● WHAT YOU HAVE TO DO
Restate every record exactly as it is written, while omitting the pictures it holds.

● MATERIAL PROVIDED
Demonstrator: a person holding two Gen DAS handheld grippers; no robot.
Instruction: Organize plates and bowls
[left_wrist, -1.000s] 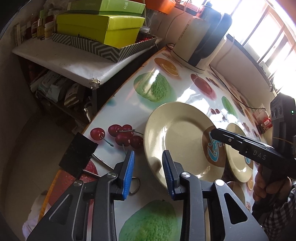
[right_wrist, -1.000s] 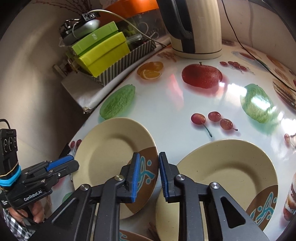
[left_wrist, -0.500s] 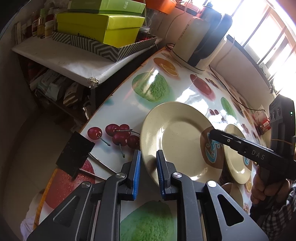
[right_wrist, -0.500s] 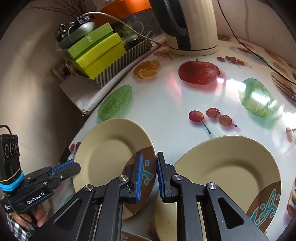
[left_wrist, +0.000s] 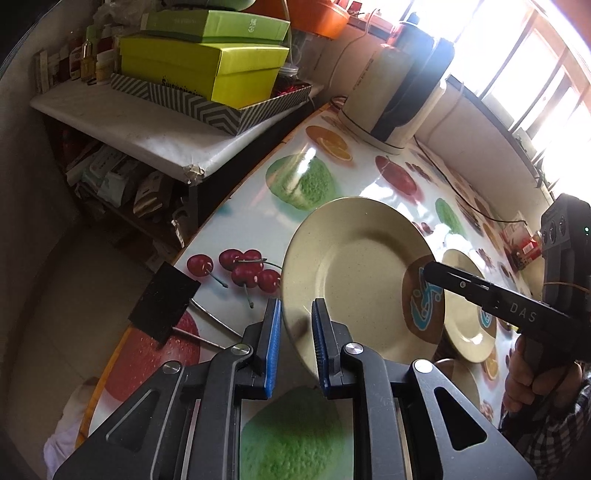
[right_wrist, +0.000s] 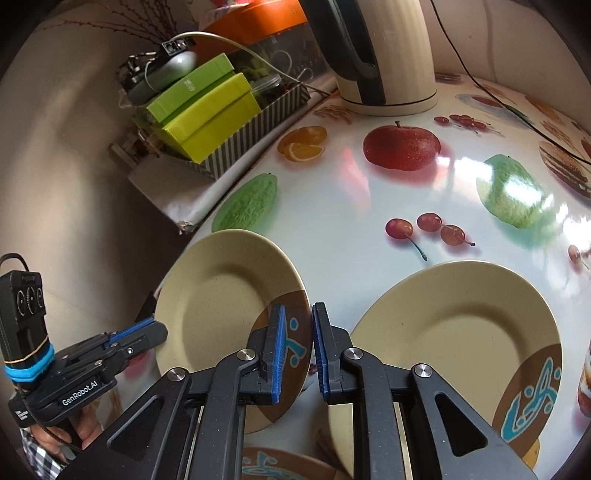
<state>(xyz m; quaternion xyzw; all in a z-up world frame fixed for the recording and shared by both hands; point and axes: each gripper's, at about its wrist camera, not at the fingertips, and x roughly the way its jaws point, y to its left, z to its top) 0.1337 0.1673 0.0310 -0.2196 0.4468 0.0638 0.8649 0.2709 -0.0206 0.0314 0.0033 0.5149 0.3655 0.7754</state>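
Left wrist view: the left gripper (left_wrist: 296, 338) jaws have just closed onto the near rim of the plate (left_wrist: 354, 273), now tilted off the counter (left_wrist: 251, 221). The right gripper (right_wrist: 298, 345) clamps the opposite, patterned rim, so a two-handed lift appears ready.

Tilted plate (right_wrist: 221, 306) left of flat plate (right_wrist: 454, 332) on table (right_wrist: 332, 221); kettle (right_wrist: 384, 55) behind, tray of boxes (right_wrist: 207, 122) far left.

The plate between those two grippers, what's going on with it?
A person is holding one cream plate with both handheld grippers. The left gripper has just been closing and now pinches the plate's near rim. The right gripper is clamped on the opposite rim, at the brown patterned patch. The plate looks tilted and raised off the fruit-print table. A second matching plate lies flat beside it, untouched.
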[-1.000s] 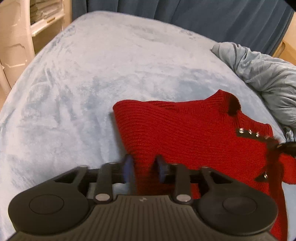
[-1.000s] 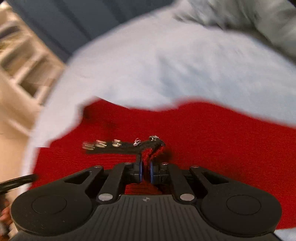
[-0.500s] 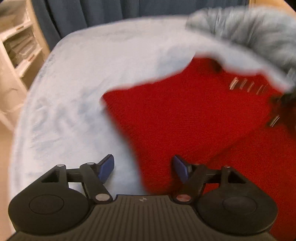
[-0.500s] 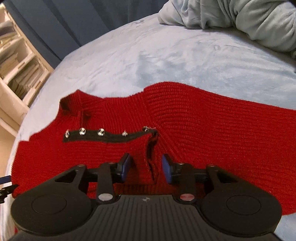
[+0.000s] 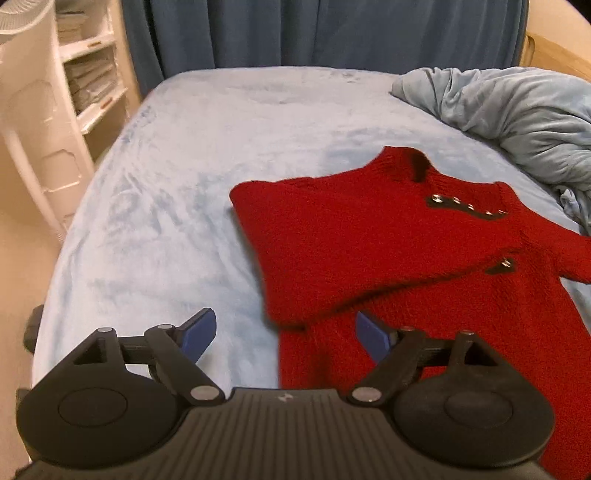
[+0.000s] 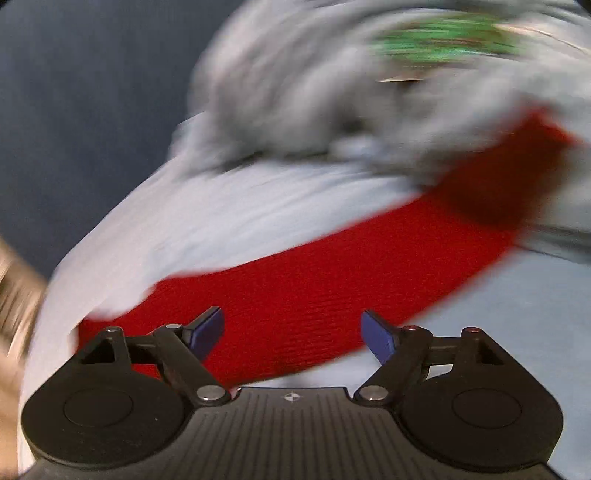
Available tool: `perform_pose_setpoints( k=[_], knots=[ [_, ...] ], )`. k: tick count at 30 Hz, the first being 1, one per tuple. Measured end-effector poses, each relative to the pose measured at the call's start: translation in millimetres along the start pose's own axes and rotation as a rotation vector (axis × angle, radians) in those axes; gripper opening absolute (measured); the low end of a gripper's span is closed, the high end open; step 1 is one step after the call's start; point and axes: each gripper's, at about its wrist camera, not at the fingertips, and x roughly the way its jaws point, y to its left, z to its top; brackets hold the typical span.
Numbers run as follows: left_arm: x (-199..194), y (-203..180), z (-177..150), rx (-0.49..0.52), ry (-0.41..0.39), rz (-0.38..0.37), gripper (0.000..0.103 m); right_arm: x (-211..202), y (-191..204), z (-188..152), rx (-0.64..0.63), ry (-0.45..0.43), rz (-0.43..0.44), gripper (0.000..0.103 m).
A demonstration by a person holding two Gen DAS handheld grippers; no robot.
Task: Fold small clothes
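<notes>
Left gripper [image 5: 284,334]: jaws spread wide, nothing between the blue pads [image 5: 197,332], hovering over the near left edge of the red sweater [image 5: 369,236]. One pad over bare blanket, the other over red knit; not gripping either.

Right gripper [image 6: 291,330]: jaws also spread wide, released, empty. Blue fingertips [image 6: 376,334] straddling a long red sleeve [image 6: 332,280] that runs diagonally up to the right across the frame. Contact with the knit cannot be told; right wrist view heavily motion-blurred.

Sweater lying on the light blue fleece blanket [image 5: 184,166], right of centre in the left wrist view. Left side folded in over the body, with a straight folded edge down the left. Collar [image 5: 417,166] toward the far side. Black placket strip with metal snaps [image 5: 465,206] below the collar, one more snap tab [image 5: 504,264] lower down. Other sleeve sticking out past the right edge of that frame.

Beyond the sweater: crumpled pale blue duvet [image 5: 517,122] heaped at far right, just beside the sleeve end. Dark blue curtain [image 5: 332,33] behind the bed. White shelving unit [image 5: 55,110] at left with stacked items on its shelves. Green blur [image 6: 439,44] above the grey bedding in the right wrist view, unidentifiable.
</notes>
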Motion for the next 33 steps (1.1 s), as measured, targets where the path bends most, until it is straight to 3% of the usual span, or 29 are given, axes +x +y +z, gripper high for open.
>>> perform_pose_setpoints(
  k=[2, 5, 9, 12, 13, 15, 16, 17, 19, 22, 25, 28, 30, 32, 33],
  knots=[
    [-14, -9, -12, -0.016, -0.012, 0.018, 0.087, -3, -41, 4, 0.115, -0.012, -0.088, 0.084],
    [-20, -16, -25, -0.057, 0.004, 0.044, 0.090, 4, -78, 3, 0.208, -0.054, -0.148, 0.084],
    [-14, -22, -24, -0.073, 0.040, 0.072, 0.090, 26, -108, 11, 0.334, -0.048, -0.108, 0.083],
    [-14, -26, -17, -0.075, 0.033, 0.071, 0.090, 36, -114, 20, 0.423, -0.054, -0.004, 0.081],
    [-13, -28, -15, -0.072, 0.032, 0.071, 0.090, 38, -115, 23, 0.439, -0.068, 0.007, 0.077],
    [-11, -30, -11, -0.059, 0.032, 0.074, 0.090, 42, -113, 29, 0.424, -0.091, -0.001, 0.052],
    [-10, -31, -10, -0.055, 0.032, 0.076, 0.090, 45, -112, 32, 0.410, -0.085, -0.019, 0.022],
    [-10, -31, -10, -0.053, 0.032, 0.077, 0.090, 46, -114, 35, 0.403, -0.076, -0.031, 0.007],
    [-10, -29, -9, -0.059, 0.028, 0.074, 0.090, 45, -112, 40, 0.412, -0.088, -0.037, 0.000],
    [-12, -24, -10, -0.065, 0.021, 0.081, 0.090, 29, -86, 45, 0.336, -0.152, -0.002, 0.000],
    [-14, -18, -11, -0.079, 0.022, 0.086, 0.090, 14, -46, 52, 0.170, -0.211, 0.049, 0.000],
    [-16, -9, -12, -0.110, 0.024, 0.085, 0.090, 17, -20, 58, 0.111, -0.188, 0.030, 0.001],
    [-19, -4, -12, -0.125, 0.019, 0.084, 0.090, 25, -25, 54, 0.184, -0.149, -0.023, 0.017],
    [-21, -1, -13, -0.126, 0.016, 0.091, 0.090, 28, -41, 43, 0.258, -0.141, -0.076, 0.067],
    [-21, 0, -14, -0.123, 0.016, 0.094, 0.090, 30, -51, 34, 0.286, -0.146, -0.113, 0.071]
  ],
)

● WRITTEN REPLY
Demonstrator: a person holding two Gen DAS handheld grippers; no robot.
Instruction: Organize plates and bowls
[left_wrist, -1.000s] 
[right_wrist, -1.000s] 
[left_wrist, -0.500s] 
[right_wrist, -0.500s] 
[left_wrist, +0.000s] 
[right_wrist, +0.000s] 
<state>(xyz m; quaternion xyzw; all in a z-up world frame fixed for the recording and shared by both hands; point and axes: each gripper's, at about its wrist camera, not at the fingertips, and x roughly the way its jaws point, y to its left, z to its top) 0.1337 0.1673 0.0310 -0.2196 0.4468 0.0638 0.8649 0.2709 -0.0206 0.0314 0.0033 0.5149 0.3655 0.7754</state>
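Left wrist view: the left gripper (left_wrist: 296, 338) jaws have just closed onto the near rim of the plate (left_wrist: 354, 273), now tilted off the counter (left_wrist: 251, 221). The right gripper (right_wrist: 298, 345) clamps the opposite, patterned rim, so a two-handed lift appears ready.

Tilted plate (right_wrist: 221, 306) left of flat plate (right_wrist: 454, 332) on table (right_wrist: 332, 221); kettle (right_wrist: 384, 55) behind, tray of boxes (right_wrist: 207, 122) far left.

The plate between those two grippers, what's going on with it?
A person is holding one cream plate with both handheld grippers. The left gripper has just been closing and now pinches the plate's near rim. The right gripper is clamped on the opposite rim, at the brown patterned patch. The plate looks tilted and raised off the fruit-print table. A second matching plate lies flat beside it, untouched.
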[-1.000s] 
[-1.000s] 
[-0.500s] 
[-0.500s] 
[+0.000s] 
[+0.000s] 
Available tool: `perform_pose_setpoints( k=[_], knots=[ [_, ...] ], )`. k: tick count at 30 Hz, the first being 1, one per tuple. Measured end-effector poses, each relative to the pose measured at the call's start: translation in millimetres along the start pose's own axes and rotation as a rotation vector (axis × angle, radians) in those axes; gripper opening absolute (measured); the low end of a gripper's span is closed, the high end open; step 1 is one step after the call's start; point and axes: each gripper's, at about its wrist camera, not at the fingertips, and x roughly the way its jaws point, y to its left, z to its top; brackets hold the typical span.
Numbers run as follows: left_arm: x (-199..194), y (-203..180), z (-177..150), rx (-0.49..0.52), ry (-0.41..0.39), rz (-0.38..0.37), gripper (0.000..0.103 m); right_arm: x (-211..202), y (-191..204), z (-188..152), rx (-0.64..0.63), ry (-0.45..0.43), rz (-0.43..0.44), gripper (0.000..0.103 m).
A demonstration by a person holding two Gen DAS handheld grippers; no robot.
Task: Fold small clothes
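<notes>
Left gripper [image 5: 284,334]: jaws spread wide, nothing between the blue pads [image 5: 197,332], hovering over the near left edge of the red sweater [image 5: 369,236]. One pad over bare blanket, the other over red knit; not gripping either.

Right gripper [image 6: 291,330]: jaws also spread wide, released, empty. Blue fingertips [image 6: 376,334] straddling a long red sleeve [image 6: 332,280] that runs diagonally up to the right across the frame. Contact with the knit cannot be told; right wrist view heavily motion-blurred.

Sweater lying on the light blue fleece blanket [image 5: 184,166], right of centre in the left wrist view. Left side folded in over the body, with a straight folded edge down the left. Collar [image 5: 417,166] toward the far side. Black placket strip with metal snaps [image 5: 465,206] below the collar, one more snap tab [image 5: 504,264] lower down. Other sleeve sticking out past the right edge of that frame.

Beyond the sweater: crumpled pale blue duvet [image 5: 517,122] heaped at far right, just beside the sleeve end. Dark blue curtain [image 5: 332,33] behind the bed. White shelving unit [image 5: 55,110] at left with stacked items on its shelves. Green blur [image 6: 439,44] above the grey bedding in the right wrist view, unidentifiable.
</notes>
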Motion for the next 33 steps (1.1 s), as measured, targets where the path bends most, until it is straight to 3% of the usual span, or 29 are given, axes +x +y +z, gripper high for open.
>>> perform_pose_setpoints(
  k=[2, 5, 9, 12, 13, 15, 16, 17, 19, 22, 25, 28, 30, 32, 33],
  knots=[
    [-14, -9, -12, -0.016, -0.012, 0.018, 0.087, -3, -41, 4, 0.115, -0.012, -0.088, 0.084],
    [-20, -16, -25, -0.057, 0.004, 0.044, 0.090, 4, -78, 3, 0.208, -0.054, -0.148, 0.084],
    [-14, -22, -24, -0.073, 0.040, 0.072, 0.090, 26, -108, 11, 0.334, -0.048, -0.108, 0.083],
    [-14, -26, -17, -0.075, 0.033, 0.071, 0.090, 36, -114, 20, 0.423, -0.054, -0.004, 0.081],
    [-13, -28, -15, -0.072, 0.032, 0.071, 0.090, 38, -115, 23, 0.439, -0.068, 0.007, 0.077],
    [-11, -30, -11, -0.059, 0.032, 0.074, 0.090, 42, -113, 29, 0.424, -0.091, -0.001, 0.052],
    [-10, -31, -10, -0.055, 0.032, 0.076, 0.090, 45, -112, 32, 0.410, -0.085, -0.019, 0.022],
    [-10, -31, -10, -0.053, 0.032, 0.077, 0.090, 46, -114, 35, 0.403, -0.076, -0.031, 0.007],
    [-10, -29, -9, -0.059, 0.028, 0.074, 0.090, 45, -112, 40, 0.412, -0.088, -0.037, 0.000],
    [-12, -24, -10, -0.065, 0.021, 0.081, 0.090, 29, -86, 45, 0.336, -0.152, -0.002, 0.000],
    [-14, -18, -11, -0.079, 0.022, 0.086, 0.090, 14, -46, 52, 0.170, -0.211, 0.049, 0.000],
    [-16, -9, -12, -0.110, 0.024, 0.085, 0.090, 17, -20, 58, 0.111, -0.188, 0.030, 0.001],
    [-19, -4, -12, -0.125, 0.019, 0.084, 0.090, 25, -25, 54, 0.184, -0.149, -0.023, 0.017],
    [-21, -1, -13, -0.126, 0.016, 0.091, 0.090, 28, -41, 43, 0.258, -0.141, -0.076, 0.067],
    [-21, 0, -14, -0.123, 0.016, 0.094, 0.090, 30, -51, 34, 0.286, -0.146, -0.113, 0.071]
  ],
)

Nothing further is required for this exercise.